▸ **The task**
Search term "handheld": work out how many lines of the data below contain it, and answer with that number alone.

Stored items

- - -

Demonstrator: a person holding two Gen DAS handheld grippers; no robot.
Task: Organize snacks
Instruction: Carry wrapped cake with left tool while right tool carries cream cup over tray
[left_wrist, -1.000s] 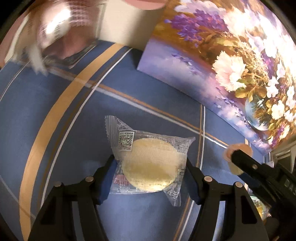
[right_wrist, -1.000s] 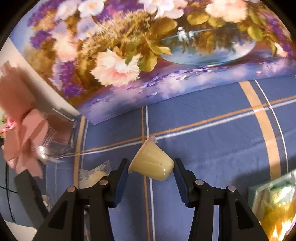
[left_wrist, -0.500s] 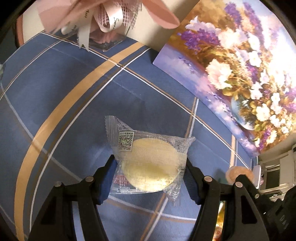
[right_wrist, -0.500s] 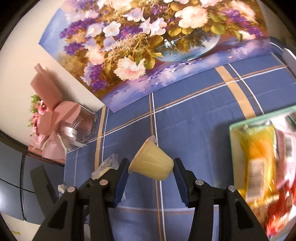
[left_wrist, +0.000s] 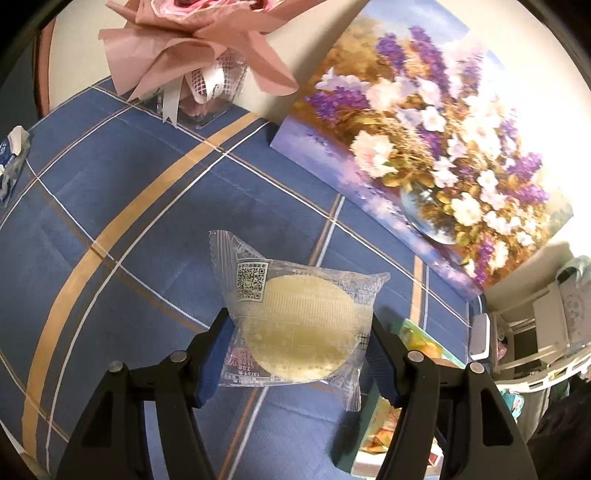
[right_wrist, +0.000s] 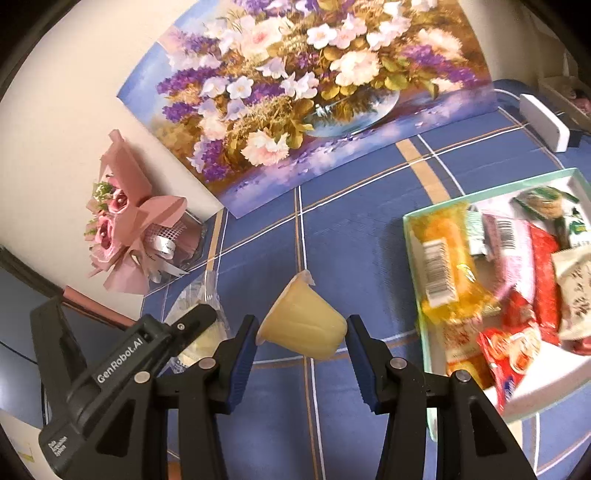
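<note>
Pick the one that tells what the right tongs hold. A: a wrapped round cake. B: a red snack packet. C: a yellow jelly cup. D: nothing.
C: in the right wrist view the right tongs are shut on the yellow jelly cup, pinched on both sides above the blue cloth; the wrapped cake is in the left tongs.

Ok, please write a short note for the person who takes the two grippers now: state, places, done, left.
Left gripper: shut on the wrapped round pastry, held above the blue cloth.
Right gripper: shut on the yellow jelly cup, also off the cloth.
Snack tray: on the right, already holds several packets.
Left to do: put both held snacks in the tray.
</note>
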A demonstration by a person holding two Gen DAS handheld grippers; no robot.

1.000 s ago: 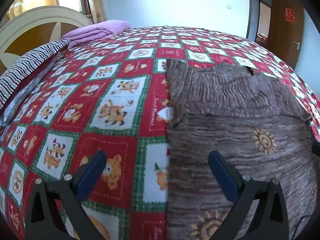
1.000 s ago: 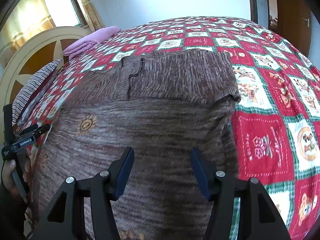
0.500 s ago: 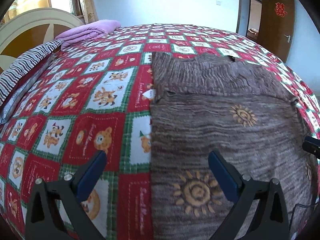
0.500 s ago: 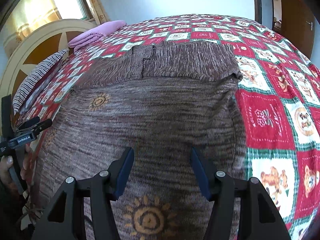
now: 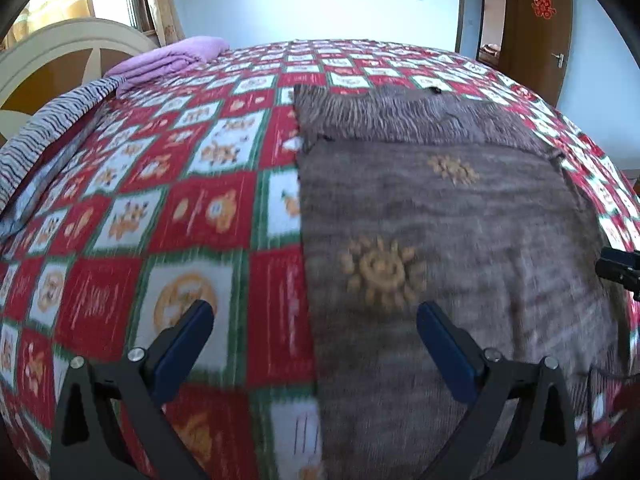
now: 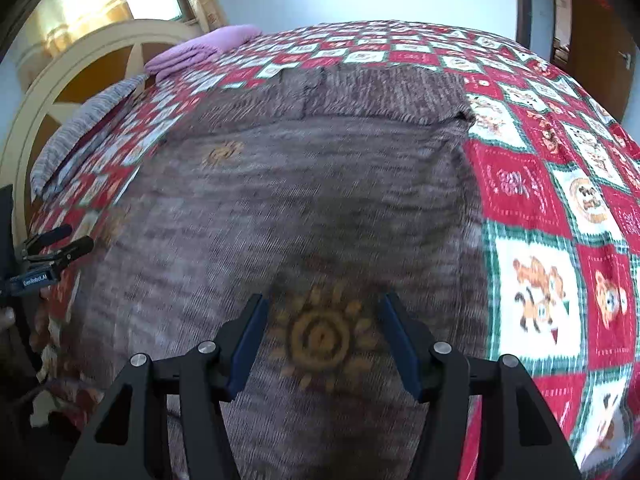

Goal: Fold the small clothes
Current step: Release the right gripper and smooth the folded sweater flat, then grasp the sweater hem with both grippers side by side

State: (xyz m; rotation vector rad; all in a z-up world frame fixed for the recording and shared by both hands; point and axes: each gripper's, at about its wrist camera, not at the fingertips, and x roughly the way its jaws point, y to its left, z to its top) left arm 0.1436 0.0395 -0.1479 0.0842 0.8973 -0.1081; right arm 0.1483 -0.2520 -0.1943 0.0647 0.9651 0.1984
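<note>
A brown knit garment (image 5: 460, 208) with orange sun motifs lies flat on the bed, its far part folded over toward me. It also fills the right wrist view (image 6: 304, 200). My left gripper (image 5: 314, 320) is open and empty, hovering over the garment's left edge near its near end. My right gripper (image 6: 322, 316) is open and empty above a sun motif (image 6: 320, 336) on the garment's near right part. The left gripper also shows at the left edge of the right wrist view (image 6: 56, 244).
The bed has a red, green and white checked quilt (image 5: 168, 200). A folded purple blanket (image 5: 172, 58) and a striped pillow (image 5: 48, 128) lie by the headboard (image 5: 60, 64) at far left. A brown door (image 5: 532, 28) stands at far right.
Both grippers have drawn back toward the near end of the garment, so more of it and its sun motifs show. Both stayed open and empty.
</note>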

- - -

▸ **Completed task**
2